At another shop, I saw a video clip being shown of young girls dancing to what sounded like Iranian music. The girls too looked Iranian, and appeared to be at party in someone’s house. The shop-keeper confirmed that the recording had come from Iran. It was obviously one example of the copies that unscrupulous video business people make of private tapes that their customers bring in for duplication. It was sad to see a group of girls’ private party on display in another land, especially when we’re discussing women’s rights. Maybe we could follow this up through the media here.

We then walked around an area called Plaza, with dozens of stalls selling food, clothes and all sorts of goods. Both sellers and buyers were poorly dressed. Considering how much damage the war has done to Afghanistan, I asked my colleague if that area had seen better days. No, he said. It had always been like that.

Earlier I had asked him about life under Afghanistan’s communist party in the 1980s. For the most part, he said, the government would leave people alone and they could live their lives. The main problem was being drafted into the army and going to fight the Mojahedin. The communist government was backed by the Soviet Union and was eventually overthrown by the Mojahedin, who were backed by the US, Britain, Pakistan and Saudi Arabia.

Walking back to the office, we passed by the remains of Bagh-e Zarnegar (The Garden with Gold Inscriptions) one of the six gardens or parks for which Kabul had been famous in the distant past. The other five were: Bagh-e Bala (The Upper Garden), Bagh-e Babor (named after the Moghul King), Bagh-e Zanana (Women’s Garden), Bagh-e Shahr-ara (The Garden that Ornaments the City) and Bagh-e Jahan-ara (The Garden that Ornaments the World). The last two are believed to have existed a long time ago because they are mentioned in books, though no trace of them remains. Three have survived only partially, just like Bagh-e Zarnegar, but there are plans for their revival, in particular Bagh-e Zanana, in which the women’s movement is very interested. [I recently learned that there are two other gardens in Kabul: Bagh-e Darulaman, in the Darulaman (House of Safety) Palace, which used to be open for public picnics, and Bagh-e Chelsetoon (Forty Columns Garden), which is much older than Bagh-e Babur. Both are located in the southern part of Kabul.]

Back at the guest-house, I watched the British Foreign Secretary, Jack Straw, Prime Minister, Tony Blair, and the Italian Prime Minister, Silvio Berlusconi, explaining that it was necessary to save the Iraqi people by bombing their country. There was also the report of a rock concert with fireworks in a US night-club which caused a fire, killing tens of people, and a fire at a New York fuel depot which led many people to think the US had been attacked again.
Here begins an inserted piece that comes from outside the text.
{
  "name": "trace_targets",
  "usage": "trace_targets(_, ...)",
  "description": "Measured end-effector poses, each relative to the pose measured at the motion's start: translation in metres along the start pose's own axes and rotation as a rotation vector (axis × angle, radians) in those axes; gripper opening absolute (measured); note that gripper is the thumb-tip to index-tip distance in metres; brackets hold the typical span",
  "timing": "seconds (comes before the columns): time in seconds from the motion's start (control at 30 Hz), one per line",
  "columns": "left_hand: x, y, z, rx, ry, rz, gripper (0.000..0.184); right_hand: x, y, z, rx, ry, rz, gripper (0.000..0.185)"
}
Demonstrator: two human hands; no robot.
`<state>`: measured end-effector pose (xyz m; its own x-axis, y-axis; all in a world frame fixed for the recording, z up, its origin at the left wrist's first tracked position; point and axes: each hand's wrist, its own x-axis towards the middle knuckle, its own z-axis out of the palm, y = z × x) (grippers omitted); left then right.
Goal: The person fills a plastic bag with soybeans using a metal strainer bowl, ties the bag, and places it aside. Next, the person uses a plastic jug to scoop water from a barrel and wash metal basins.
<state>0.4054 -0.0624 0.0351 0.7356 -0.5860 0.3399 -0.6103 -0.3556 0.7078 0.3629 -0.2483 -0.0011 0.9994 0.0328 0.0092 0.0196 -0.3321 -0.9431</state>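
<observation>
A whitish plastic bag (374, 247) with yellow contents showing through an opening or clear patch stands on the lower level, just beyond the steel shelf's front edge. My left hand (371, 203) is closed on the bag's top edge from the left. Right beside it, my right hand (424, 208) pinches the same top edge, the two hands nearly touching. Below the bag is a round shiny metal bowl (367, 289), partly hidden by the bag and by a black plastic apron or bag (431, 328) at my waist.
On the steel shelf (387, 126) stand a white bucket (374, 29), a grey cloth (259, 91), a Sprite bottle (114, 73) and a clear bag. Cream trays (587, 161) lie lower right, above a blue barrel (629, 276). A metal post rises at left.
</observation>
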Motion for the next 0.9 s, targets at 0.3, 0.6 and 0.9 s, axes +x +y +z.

The contrast between life in Kabul and New York cannot be greater. Yet, my colleagues and I are working on a women’s rights project which may never have made it to this country had it not been for the tragedy in New York, which had its roots in Afghanistan. And now, there are worries here that if there’s an attack on Iraq, Afghanistan will once again be left to its own devices and all the good work that’s been done over the past 18 months will go to waste. Let’s hope it does not.

Sunday, 23 February 2003

I have arranged for the purchase of one copy of as many Afghan newspapers as possible so that we can make a list of their names and addresses and use it for our communications purposes. Having asked several organisations for information, we still have nothing like a proper directory of the Afghan media. If and when we do compile one, we’ll have done something useful, and not just for ourselves.

Then a former BBC colleague, an Afghan journalist, came over to discuss his request that I run a series of training workshops for Afghan TV presenters on conducting discussions. A great chance for us at UNIFEM to contact mainstream journalists and discuss with them the subject of women’s rights – or gender, as I should call it. The Afghan colleagues use the word gender, but call it jandar. I tried a little bit to see if we could find a Persian substitute for it, but gave up, seeing jandar was so widely used. Still, we might do something about it later.